_WHAT YOU WILL DO_
Would you copy each line of the records that includes the word "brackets"?

_PROVIDED RECORDS_
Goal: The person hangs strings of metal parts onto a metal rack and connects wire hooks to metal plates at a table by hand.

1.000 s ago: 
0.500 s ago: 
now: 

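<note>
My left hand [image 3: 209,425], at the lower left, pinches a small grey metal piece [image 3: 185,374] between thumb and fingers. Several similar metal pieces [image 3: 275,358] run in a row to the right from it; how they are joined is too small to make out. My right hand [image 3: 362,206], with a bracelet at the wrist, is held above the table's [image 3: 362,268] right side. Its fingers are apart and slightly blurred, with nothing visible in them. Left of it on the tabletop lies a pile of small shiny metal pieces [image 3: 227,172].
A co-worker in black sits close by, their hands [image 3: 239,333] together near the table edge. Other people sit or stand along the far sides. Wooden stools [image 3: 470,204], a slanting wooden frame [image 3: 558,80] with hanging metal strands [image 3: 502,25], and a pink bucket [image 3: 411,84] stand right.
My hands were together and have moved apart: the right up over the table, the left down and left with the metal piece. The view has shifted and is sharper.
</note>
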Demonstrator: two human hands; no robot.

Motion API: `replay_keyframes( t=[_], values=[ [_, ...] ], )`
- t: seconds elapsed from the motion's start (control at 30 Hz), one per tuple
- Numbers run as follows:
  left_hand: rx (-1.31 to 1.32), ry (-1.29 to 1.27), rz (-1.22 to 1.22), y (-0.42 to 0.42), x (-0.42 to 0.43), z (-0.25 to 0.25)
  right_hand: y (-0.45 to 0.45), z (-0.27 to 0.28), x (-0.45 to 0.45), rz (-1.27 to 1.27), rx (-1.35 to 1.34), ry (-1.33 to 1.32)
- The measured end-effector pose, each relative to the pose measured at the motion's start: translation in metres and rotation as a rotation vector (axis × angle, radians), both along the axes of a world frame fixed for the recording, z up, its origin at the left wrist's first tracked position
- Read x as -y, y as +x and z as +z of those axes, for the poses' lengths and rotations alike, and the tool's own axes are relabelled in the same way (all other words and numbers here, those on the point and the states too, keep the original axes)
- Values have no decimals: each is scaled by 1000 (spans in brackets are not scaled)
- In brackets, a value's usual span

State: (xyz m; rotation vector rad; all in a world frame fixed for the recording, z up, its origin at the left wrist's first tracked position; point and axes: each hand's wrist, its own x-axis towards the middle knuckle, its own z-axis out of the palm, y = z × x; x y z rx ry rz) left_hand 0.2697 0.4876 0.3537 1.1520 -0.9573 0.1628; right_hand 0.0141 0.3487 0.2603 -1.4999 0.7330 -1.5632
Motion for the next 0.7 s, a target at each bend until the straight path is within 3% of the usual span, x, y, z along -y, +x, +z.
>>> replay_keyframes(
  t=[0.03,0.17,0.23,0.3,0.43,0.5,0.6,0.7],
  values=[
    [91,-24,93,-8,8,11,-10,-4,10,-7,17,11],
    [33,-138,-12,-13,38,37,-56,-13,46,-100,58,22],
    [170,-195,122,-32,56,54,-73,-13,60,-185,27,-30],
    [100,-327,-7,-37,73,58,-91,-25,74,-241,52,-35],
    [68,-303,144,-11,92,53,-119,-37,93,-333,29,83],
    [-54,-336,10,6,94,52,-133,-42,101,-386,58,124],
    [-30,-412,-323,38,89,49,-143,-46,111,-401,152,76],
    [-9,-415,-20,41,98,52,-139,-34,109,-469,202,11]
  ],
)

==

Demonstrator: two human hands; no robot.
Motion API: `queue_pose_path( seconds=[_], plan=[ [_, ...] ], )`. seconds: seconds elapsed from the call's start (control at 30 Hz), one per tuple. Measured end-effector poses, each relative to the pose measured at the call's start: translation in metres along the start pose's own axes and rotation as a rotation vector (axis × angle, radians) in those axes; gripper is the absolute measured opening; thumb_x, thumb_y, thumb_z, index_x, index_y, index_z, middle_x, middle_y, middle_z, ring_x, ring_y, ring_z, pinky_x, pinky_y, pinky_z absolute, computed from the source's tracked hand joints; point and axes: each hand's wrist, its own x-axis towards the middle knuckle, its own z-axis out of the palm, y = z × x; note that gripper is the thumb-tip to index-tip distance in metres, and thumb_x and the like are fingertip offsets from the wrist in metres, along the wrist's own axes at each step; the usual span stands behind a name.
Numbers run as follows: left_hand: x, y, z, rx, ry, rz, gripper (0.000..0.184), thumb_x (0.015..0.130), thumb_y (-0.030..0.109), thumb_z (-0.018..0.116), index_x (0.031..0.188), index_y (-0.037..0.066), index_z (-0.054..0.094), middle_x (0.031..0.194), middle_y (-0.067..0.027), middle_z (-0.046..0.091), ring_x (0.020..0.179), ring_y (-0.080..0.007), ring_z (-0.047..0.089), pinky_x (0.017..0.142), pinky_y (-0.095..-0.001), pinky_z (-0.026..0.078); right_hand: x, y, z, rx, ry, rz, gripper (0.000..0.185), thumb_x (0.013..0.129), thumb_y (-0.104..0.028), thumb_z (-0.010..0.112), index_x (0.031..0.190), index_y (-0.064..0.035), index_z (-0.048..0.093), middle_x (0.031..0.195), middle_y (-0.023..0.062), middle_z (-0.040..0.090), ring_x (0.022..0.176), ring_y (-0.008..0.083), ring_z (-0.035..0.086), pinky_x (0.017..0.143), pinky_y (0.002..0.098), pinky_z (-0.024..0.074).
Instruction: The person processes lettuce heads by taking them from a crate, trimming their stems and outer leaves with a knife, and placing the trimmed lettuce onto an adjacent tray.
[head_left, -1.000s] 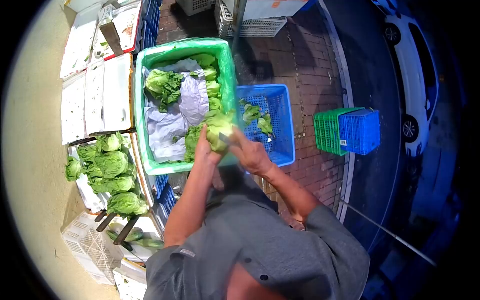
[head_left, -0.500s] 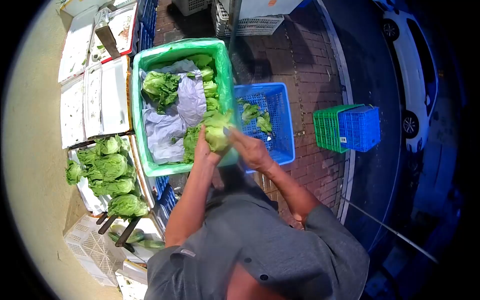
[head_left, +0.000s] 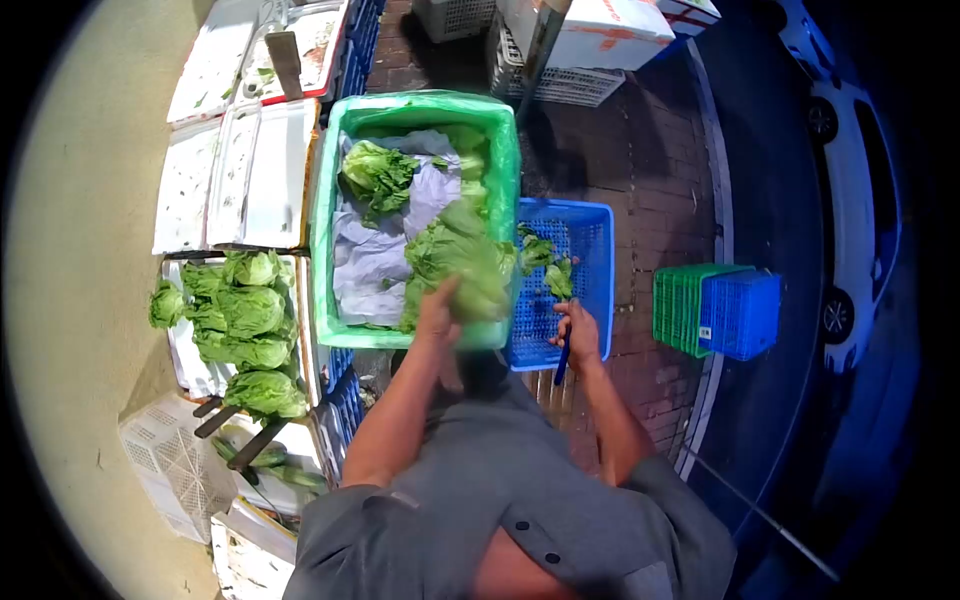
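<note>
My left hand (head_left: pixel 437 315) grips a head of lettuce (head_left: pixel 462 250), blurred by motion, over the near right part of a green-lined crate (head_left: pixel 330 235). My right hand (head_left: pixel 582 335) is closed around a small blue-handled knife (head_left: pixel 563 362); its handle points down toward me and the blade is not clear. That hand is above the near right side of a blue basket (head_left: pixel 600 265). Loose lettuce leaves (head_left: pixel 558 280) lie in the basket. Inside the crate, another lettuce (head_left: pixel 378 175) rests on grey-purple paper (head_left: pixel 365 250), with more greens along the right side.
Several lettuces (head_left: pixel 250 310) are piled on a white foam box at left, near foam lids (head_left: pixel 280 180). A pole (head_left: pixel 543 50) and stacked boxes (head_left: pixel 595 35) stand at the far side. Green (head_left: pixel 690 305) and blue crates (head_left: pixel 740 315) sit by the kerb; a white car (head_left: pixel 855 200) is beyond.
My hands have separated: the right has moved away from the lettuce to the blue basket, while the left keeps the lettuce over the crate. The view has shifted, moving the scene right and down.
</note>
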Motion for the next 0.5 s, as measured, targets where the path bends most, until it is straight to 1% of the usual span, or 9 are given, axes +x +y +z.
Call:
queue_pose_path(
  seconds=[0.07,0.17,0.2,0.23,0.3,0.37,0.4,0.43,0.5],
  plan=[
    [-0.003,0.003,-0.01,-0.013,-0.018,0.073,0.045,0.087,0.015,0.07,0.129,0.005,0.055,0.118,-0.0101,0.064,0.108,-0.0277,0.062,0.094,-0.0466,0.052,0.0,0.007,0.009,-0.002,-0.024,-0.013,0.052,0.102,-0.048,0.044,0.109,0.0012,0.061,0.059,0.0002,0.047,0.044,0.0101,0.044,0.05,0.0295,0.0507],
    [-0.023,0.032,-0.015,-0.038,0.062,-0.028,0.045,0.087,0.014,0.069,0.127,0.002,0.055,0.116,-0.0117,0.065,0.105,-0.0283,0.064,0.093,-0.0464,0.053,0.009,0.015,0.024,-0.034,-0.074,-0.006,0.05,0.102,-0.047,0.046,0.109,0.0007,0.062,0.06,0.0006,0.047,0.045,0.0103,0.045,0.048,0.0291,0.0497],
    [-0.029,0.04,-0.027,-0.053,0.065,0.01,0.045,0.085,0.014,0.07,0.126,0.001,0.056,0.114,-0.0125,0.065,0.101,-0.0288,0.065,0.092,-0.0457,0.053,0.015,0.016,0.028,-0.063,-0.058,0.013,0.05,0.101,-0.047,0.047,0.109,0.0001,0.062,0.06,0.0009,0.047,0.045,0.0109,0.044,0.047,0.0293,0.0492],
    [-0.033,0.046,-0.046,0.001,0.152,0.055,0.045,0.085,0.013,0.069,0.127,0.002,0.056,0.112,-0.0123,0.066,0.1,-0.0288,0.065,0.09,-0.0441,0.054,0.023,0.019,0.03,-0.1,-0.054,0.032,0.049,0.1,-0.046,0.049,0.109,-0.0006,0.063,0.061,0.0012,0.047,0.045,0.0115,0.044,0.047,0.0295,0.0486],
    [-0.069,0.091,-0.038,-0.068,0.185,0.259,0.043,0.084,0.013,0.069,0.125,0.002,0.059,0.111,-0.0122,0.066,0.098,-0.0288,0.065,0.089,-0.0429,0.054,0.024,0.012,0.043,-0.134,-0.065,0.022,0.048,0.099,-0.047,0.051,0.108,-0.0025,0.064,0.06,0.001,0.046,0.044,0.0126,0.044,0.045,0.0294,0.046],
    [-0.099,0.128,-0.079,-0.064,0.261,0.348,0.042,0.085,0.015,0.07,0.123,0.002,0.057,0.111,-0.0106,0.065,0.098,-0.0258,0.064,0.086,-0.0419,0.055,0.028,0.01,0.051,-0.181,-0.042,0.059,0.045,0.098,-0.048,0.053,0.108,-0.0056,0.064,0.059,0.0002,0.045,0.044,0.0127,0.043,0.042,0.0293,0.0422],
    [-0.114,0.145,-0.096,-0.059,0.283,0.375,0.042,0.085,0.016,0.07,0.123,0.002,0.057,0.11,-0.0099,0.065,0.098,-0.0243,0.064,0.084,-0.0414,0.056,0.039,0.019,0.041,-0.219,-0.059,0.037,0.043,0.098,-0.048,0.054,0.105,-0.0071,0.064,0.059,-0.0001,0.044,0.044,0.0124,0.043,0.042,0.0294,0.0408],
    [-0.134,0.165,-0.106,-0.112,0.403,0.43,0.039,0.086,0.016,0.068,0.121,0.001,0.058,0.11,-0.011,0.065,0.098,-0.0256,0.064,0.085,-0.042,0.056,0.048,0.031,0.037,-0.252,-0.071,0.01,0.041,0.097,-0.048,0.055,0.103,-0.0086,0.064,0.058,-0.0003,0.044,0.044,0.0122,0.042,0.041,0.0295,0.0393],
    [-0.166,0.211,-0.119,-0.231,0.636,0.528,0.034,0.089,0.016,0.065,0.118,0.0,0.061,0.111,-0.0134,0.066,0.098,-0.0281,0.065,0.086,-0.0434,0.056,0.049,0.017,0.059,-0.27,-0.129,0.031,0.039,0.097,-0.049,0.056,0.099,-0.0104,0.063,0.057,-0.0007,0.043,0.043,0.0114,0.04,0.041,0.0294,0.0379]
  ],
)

_ANSWER SPACE_
- Values have no decimals: each is scaled by 1000 (spans in brackets are not scaled)
- In brackets, a value's usual span

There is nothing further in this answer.